**WHAT IS NEEDED:**
In your answer, repeat each line of the data exactly.

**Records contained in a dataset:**
· · · ·

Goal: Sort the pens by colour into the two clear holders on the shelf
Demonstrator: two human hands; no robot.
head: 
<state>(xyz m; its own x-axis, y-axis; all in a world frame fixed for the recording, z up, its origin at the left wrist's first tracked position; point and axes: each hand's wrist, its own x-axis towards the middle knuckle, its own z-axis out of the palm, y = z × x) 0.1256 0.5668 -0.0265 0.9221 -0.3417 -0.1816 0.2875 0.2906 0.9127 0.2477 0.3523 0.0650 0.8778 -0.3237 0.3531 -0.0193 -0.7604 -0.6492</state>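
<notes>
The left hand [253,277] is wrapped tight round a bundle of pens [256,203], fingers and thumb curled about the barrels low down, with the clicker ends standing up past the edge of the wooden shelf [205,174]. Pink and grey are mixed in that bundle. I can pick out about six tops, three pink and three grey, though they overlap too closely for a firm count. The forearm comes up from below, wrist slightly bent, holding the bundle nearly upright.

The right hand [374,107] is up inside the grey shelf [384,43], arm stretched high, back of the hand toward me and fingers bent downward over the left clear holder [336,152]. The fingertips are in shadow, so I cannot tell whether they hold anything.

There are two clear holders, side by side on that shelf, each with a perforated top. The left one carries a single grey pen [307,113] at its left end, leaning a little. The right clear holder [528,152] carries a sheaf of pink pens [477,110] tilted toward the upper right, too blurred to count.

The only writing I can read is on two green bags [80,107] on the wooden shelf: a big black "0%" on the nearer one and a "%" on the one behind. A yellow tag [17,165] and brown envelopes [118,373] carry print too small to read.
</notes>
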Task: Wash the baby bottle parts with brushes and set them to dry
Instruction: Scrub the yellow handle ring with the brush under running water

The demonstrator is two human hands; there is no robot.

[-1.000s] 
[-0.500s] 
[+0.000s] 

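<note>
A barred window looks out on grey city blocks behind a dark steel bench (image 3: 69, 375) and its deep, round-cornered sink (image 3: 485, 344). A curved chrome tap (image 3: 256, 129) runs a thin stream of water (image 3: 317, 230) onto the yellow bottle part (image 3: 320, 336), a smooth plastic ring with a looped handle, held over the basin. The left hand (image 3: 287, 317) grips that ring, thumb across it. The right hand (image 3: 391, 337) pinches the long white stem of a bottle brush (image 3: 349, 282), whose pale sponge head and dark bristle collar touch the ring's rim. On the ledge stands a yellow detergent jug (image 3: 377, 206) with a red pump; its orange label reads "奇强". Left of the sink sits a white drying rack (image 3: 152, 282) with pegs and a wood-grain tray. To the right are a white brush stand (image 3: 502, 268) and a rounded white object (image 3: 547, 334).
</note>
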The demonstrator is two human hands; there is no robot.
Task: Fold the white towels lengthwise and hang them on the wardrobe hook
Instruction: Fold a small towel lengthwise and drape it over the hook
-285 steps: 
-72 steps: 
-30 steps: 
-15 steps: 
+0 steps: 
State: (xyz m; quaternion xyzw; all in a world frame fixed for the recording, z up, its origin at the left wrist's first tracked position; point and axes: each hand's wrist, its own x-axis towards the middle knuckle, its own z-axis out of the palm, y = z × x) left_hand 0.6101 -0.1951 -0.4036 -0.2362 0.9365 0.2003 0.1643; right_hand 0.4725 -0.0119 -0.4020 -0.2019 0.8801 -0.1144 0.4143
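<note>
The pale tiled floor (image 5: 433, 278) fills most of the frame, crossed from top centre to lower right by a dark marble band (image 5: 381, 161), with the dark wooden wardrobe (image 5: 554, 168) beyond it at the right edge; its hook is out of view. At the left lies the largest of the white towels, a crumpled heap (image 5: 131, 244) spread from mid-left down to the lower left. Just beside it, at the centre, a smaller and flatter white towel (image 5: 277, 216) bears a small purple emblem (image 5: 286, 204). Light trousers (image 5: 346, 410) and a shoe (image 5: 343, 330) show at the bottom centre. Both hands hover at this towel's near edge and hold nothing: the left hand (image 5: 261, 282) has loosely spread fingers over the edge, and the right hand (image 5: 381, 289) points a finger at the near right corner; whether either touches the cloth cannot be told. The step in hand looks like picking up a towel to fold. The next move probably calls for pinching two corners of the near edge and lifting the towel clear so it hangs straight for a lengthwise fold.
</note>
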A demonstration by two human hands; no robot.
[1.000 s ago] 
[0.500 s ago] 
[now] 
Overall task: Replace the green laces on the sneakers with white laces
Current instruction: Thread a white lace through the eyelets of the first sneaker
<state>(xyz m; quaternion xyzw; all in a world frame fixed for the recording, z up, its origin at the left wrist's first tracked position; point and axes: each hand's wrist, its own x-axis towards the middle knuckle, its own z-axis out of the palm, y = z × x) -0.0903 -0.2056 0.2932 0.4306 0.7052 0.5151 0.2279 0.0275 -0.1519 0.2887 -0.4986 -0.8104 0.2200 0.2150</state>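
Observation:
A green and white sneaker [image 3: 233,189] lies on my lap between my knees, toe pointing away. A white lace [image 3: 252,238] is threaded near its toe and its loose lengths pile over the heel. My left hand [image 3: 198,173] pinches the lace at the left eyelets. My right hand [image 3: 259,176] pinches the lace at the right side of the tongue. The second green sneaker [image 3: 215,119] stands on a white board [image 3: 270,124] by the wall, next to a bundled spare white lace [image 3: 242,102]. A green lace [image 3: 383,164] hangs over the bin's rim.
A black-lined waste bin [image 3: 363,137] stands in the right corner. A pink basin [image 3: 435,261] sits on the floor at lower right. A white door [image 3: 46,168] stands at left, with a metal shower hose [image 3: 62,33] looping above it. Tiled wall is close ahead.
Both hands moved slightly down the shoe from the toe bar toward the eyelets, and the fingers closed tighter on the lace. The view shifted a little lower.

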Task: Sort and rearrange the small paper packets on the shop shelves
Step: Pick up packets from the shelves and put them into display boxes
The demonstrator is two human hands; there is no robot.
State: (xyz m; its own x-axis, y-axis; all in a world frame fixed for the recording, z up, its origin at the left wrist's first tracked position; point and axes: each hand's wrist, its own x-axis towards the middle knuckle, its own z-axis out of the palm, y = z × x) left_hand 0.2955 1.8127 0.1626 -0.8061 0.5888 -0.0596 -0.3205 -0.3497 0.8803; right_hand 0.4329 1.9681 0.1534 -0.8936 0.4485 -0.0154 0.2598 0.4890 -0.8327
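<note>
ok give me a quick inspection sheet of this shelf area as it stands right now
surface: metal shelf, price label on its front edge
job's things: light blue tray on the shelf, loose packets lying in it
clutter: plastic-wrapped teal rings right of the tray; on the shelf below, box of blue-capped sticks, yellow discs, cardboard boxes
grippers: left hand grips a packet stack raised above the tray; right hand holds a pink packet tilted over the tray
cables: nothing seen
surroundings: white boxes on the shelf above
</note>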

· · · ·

**FINAL ANSWER:**
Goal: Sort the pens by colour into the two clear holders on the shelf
Demonstrator: two human hands; no robot.
head: 
<state>(xyz m; its own x-axis, y-axis; all in a world frame fixed for the recording, z up, its origin at the left wrist's first tracked position; point and axes: each hand's wrist, its own x-axis towards the middle knuckle, its own z-axis out of the palm, y = z × x) 0.1256 0.5668 -0.0265 0.9221 -0.3417 -0.1816 0.2875 0.2906 0.9127 0.2477 0.3523 0.0650 0.8778 -0.3237 0.3531 -0.0193 -0.7604 -0.6492</state>
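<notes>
The left hand [253,277] is wrapped tight round a bundle of pens [256,203], fingers and thumb curled about the barrels low down, with the clicker ends standing up past the edge of the wooden shelf [205,174]. Pink and grey are mixed in that bundle. I can pick out about six tops, three pink and three grey, though they overlap too closely for a firm count. The forearm comes up from below, wrist slightly bent, holding the bundle nearly upright.

The right hand [374,107] is up inside the grey shelf [384,43], arm stretched high, back of the hand toward me and fingers bent downward over the left clear holder [336,152]. The fingertips are in shadow, so I cannot tell whether they hold anything.

There are two clear holders, side by side on that shelf, each with a perforated top. The left one carries a single grey pen [307,113] at its left end, leaning a little. The right clear holder [528,152] carries a sheaf of pink pens [477,110] tilted toward the upper right, too blurred to count.

The only writing I can read is on two green bags [80,107] on the wooden shelf: a big black "0%" on the nearer one and a "%" on the one behind. A yellow tag [17,165] and brown envelopes [118,373] carry print too small to read.
</notes>
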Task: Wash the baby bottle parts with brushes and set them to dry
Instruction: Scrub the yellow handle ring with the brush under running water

The demonstrator is two human hands; there is no robot.

[-1.000s] 
[-0.500s] 
[+0.000s] 

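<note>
A barred window looks out on grey city blocks behind a dark steel bench (image 3: 69, 375) and its deep, round-cornered sink (image 3: 485, 344). A curved chrome tap (image 3: 256, 129) runs a thin stream of water (image 3: 317, 230) onto the yellow bottle part (image 3: 320, 336), a smooth plastic ring with a looped handle, held over the basin. The left hand (image 3: 287, 317) grips that ring, thumb across it. The right hand (image 3: 391, 337) pinches the long white stem of a bottle brush (image 3: 349, 282), whose pale sponge head and dark bristle collar touch the ring's rim. On the ledge stands a yellow detergent jug (image 3: 377, 206) with a red pump; its orange label reads "奇强". Left of the sink sits a white drying rack (image 3: 152, 282) with pegs and a wood-grain tray. To the right are a white brush stand (image 3: 502, 268) and a rounded white object (image 3: 547, 334).
</note>
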The demonstrator is two human hands; there is no robot.
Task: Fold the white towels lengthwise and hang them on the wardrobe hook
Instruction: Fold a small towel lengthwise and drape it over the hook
-285 steps: 
-72 steps: 
-30 steps: 
-15 steps: 
+0 steps: 
State: (xyz m; quaternion xyzw; all in a world frame fixed for the recording, z up, its origin at the left wrist's first tracked position; point and axes: each hand's wrist, its own x-axis towards the middle knuckle, its own z-axis out of the palm, y = z × x) left_hand 0.6101 -0.1951 -0.4036 -0.2362 0.9365 0.2003 0.1643; right_hand 0.4725 -0.0119 -0.4020 -0.2019 0.8801 -0.1144 0.4143
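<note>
The pale tiled floor (image 5: 433, 278) fills most of the frame, crossed from top centre to lower right by a dark marble band (image 5: 381, 161), with the dark wooden wardrobe (image 5: 554, 168) beyond it at the right edge; its hook is out of view. At the left lies the largest of the white towels, a crumpled heap (image 5: 131, 244) spread from mid-left down to the lower left. Just beside it, at the centre, a smaller and flatter white towel (image 5: 277, 216) bears a small purple emblem (image 5: 286, 204). Light trousers (image 5: 346, 410) and a shoe (image 5: 343, 330) show at the bottom centre. Both hands hover at this towel's near edge and hold nothing: the left hand (image 5: 261, 282) has loosely spread fingers over the edge, and the right hand (image 5: 381, 289) points a finger at the near right corner; whether either touches the cloth cannot be told. The step in hand looks like picking up a towel to fold. The next move probably calls for pinching two corners of the near edge and lifting the towel clear so it hangs straight for a lengthwise fold.
</note>
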A demonstration by two human hands; no robot.
[1.000 s ago] 
[0.500 s ago] 
[now] 
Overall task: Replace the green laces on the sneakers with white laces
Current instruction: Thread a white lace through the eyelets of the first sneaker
<state>(xyz m; quaternion xyzw; all in a world frame fixed for the recording, z up, its origin at the left wrist's first tracked position; point and axes: each hand's wrist, its own x-axis towards the middle knuckle, its own z-axis out of the palm, y = z × x) -0.0903 -0.2056 0.2932 0.4306 0.7052 0.5151 0.2279 0.0275 -0.1519 0.2887 -0.4986 -0.8104 0.2200 0.2150</state>
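Observation:
A green and white sneaker [image 3: 233,189] lies on my lap between my knees, toe pointing away. A white lace [image 3: 252,238] is threaded near its toe and its loose lengths pile over the heel. My left hand [image 3: 198,173] pinches the lace at the left eyelets. My right hand [image 3: 259,176] pinches the lace at the right side of the tongue. The second green sneaker [image 3: 215,119] stands on a white board [image 3: 270,124] by the wall, next to a bundled spare white lace [image 3: 242,102]. A green lace [image 3: 383,164] hangs over the bin's rim.
A black-lined waste bin [image 3: 363,137] stands in the right corner. A pink basin [image 3: 435,261] sits on the floor at lower right. A white door [image 3: 46,168] stands at left, with a metal shower hose [image 3: 62,33] looping above it. Tiled wall is close ahead.
Both hands moved slightly down the shoe from the toe bar toward the eyelets, and the fingers closed tighter on the lace. The view shifted a little lower.
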
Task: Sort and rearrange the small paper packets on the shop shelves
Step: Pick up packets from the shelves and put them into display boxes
The demonstrator is two human hands; there is no robot.
State: (xyz m; its own x-axis, y-axis; all in a world frame fixed for the recording, z up, its origin at the left wrist's first tracked position; point and axes: each hand's wrist, its own x-axis towards the middle knuckle, its own z-axis out of the palm, y = z × x) left_hand 0.2955 1.8127 0.1626 -0.8061 0.5888 -0.0596 -0.3205 -0.3497 0.8803; right_hand 0.4329 1.9681 0.1534 -0.8936 0.4485 -0.0154 0.2598 0.4890 -0.8327
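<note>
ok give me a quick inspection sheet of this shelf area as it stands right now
surface: metal shelf, price label on its front edge
job's things: light blue tray on the shelf, loose packets lying in it
clutter: plastic-wrapped teal rings right of the tray; on the shelf below, box of blue-capped sticks, yellow discs, cardboard boxes
grippers: left hand grips a packet stack raised above the tray; right hand holds a pink packet tilted over the tray
cables: nothing seen
surroundings: white boxes on the shelf above
</note>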

The answer given here is complete.